Justice Elena Kagan was skeptical. "The State is relying on the fact that people will take what Ms. Lambatos [the expert] says about what she knows about where the report came from as a fact, as the truth of a matter, that in fact this report did come from the victim. And so the jury can be given instructions saying: You can't consider this except for the truth of the matter asserted.' But it's a bit of a cheat, no?"*
A few minutes later Chief Justice John Roberts countered: "We do think our law has established though that a jury will follow an instruction in this situation... not to take the testimony for truth of the... matter."

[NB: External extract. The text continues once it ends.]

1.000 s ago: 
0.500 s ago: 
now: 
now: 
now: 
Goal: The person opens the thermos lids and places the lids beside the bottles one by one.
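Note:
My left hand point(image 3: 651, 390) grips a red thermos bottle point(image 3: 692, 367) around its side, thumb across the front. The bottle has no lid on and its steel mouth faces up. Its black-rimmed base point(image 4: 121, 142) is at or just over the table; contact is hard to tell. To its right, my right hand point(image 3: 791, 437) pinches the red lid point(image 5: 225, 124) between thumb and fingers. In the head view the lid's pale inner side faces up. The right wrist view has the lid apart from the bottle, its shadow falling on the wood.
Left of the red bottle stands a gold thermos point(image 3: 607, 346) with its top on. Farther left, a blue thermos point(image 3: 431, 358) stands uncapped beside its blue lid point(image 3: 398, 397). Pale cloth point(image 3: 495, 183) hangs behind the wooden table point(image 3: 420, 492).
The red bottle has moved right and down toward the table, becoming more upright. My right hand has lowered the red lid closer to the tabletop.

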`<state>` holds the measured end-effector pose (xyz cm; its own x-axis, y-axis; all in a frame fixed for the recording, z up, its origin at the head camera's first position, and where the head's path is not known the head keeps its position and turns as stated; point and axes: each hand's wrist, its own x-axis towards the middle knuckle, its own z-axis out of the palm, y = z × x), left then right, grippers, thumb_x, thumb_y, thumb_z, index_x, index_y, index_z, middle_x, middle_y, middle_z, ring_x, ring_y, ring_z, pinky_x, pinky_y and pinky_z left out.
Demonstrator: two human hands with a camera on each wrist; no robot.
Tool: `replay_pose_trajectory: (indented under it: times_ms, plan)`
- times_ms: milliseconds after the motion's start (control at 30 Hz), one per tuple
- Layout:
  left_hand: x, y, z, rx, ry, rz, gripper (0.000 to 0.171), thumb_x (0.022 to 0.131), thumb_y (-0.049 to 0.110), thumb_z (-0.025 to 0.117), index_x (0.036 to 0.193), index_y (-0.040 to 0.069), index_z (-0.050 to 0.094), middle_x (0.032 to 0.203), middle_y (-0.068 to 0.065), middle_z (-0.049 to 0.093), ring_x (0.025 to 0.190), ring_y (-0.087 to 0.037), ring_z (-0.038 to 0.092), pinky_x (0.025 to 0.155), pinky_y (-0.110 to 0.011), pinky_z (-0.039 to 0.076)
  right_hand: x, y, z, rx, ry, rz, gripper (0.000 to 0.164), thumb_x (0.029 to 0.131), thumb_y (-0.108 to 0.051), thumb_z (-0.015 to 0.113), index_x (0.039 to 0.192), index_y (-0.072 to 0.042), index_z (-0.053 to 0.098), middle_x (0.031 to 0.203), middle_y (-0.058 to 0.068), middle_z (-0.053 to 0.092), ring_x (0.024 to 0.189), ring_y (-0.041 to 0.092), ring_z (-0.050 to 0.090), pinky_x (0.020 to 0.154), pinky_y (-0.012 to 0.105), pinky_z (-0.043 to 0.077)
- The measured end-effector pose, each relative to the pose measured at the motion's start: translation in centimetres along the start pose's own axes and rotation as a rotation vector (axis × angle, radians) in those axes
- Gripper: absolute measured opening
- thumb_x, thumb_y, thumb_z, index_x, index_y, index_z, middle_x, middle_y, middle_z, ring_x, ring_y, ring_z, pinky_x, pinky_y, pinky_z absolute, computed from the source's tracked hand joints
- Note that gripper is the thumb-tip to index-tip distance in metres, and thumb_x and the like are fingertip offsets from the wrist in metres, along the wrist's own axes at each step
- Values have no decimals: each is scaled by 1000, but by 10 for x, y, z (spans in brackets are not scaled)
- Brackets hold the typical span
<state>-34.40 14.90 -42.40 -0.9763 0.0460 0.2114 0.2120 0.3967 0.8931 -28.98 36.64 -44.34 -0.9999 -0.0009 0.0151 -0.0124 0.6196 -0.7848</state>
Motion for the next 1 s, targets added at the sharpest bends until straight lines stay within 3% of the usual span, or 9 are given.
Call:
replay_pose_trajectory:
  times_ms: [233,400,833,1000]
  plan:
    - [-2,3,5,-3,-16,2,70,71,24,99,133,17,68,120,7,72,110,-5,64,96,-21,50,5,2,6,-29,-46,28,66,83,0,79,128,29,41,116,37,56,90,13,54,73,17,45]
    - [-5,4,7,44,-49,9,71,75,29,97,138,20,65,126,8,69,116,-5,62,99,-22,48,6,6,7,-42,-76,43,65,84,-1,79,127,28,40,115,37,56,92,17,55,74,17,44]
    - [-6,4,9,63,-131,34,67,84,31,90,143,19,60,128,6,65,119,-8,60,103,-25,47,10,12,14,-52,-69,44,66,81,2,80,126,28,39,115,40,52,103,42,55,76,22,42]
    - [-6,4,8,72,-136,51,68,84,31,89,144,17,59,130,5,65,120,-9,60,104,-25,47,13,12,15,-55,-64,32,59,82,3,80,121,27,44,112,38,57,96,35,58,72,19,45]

Only small part of the argument concerned the question on most of the Justices' minds: how hard will a decision for Williams make it to introduce DNA evidence? Early in the argument, Breyer asked Appellate Defender Carroll why the Court shouldn't recognize a special exception to the "testimonial evidence" rule for expert tests, "which would have the virtue of not requiring ten people to come in and testify?" If the Court did not recognize such an exception, he said, "I fear it will push the system in the direction of relying on less reliable eyewitness testimony rather than more reliable technical laboratory DNA-type evidence."
"Are we talking about ten witnesses?" asked Justice Ginsburg. "I thought we were talking about just one."
Alito cited an amicus brief from the Manhattan District Attorney's office stating that "their very fine crime lab involves at least 12 technicians in the analysis of DNA."
Alito's citation of the burden on those fine crime lab techs -- like his jape about federal-era video games -- highlights a split in the Court's conservative wing. The two senior conservatives, Grandpa Nino and Uncle Clarence, are like Statler and Waldorf : things were better back in the day. Young John and Sam, however, aren't much interested in the old guys' reminiscences about the Historia Placitorum Coronæ. Where Scalia turns for answers to old dictionaries, Roberts uses new ones. Alito is almost a pure legal pragmatist--the right-wing equivalent of Breyer. Breyer wants law to "make our democracy work;" Alito wants it to reward the good and punish the bad.
* Note -- the "except" seems to me to be a slip of the tongue; what Kagan meant, I think, was "you can't consider this... for the truth of the matter asserted."